City finance officers are more optimistic than ever before about their fiscal stability -- 82 percent say they are better able to meet their needs than they were last year, according to the National League of Cities’ annual fiscal conditions report. It’s the most optimistic response in the 30-year history of the NLC’s survey of more than 19,000 cities, towns and villages.
But in context, that cheery outlook now is thanks to cities having weathered the deepest recession in generations and scaling back finances to adjust to a new fiscal reality. City incomes have not fully rebounded, however. Budgeted revenues for 2016 on average are about 92 percent of what they were in 2007. By comparison, it took city budgets six years to reach full revenue recovery following the 2001 recession and five years following the 1990 recession, according to the report.
“The Great Recession has had an unprecedented impact on city budgets,” said Christiana McFarland, a co-author of the report, at a press conference. "But," she added later "city budgets are proving resiliant even with limited fiscal tools and revenue raising capacity."
Revenues in 2015 are still slated to increase from last year but only slightly, by one-third of a percent, the report said. Meanwhile the report predicts that expenses will increase by more than 2 percent. Long-term costs like infrastructure, employee pensions and retiree health care continue to weigh down budgets and leave less flexibility for funding services.
As a result, cities say they are turning to fees more and more to raise revenue. Many officials find that raising fees is politically easier than raising taxes. But increasing fees does't raise as much revenue as hiking taxes. Even more frustrating from a financial perspective: The fees that citizens and businesses pay for things like drivers licenses, permits and inspections don’t even come close to the cost of those services.
“If you really tried to get cost-recovery out of your fee system, you’d quickly be kicked out of office,” said St. Paul, Minn., Mayor Chris Coleman during a panel discussion at the event.
Coleman added that decreased state aid to cities has played a big role in the increased budget pressure. St. Paul’s aid from Minnesota is still below 2003 levels when adjusted for inflation and the city has struggled to make up the difference, he said. State aid to localities has fallen across the country as Congress has cut back aid to states thanks to austerity measures and rising concerns about the federal deficit on Capitol Hill.
The NLC event was held in New York City this year, headquarters of the country’s capital markets. The change in locale from Washington, D.C., is a reflection of the growing concern from ratings agencies and municipal analysts -- many of whom were in the audience -- about the continued distress of high-profile cities.
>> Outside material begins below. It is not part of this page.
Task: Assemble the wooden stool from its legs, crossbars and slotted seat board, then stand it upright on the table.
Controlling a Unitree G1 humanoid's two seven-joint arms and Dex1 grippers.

Ratings agencies have downgraded Chicago’s credit rating several levels this year. One agency ranks it at junk status. The city is $63 billion in debt, including retiree obligations, and is hamstrung by rapidly rising pension obligations. New Jersey Gov. Chris Christie assigned an emergency manager with ties to Detroit’s bankruptcy to take on struggling Atlantic City’s finances earlier this year. And this summer, the small town of Hillview, Ky., declared bankruptcy after being unable to pay a court award.
Since 2008, seven local governments have entered Chapter 9 bankruptcy, marking an unprecedented time for American cities. Detroit in 2013 was the nation’s largest municipal bankruptcy filing in history, declaring $18 billion debt. The crisis in San Bernardino, Calif., has dragged on the longest in the post-recession era -- it declared bankruptcy in 2012 and the case may stretch into 2016.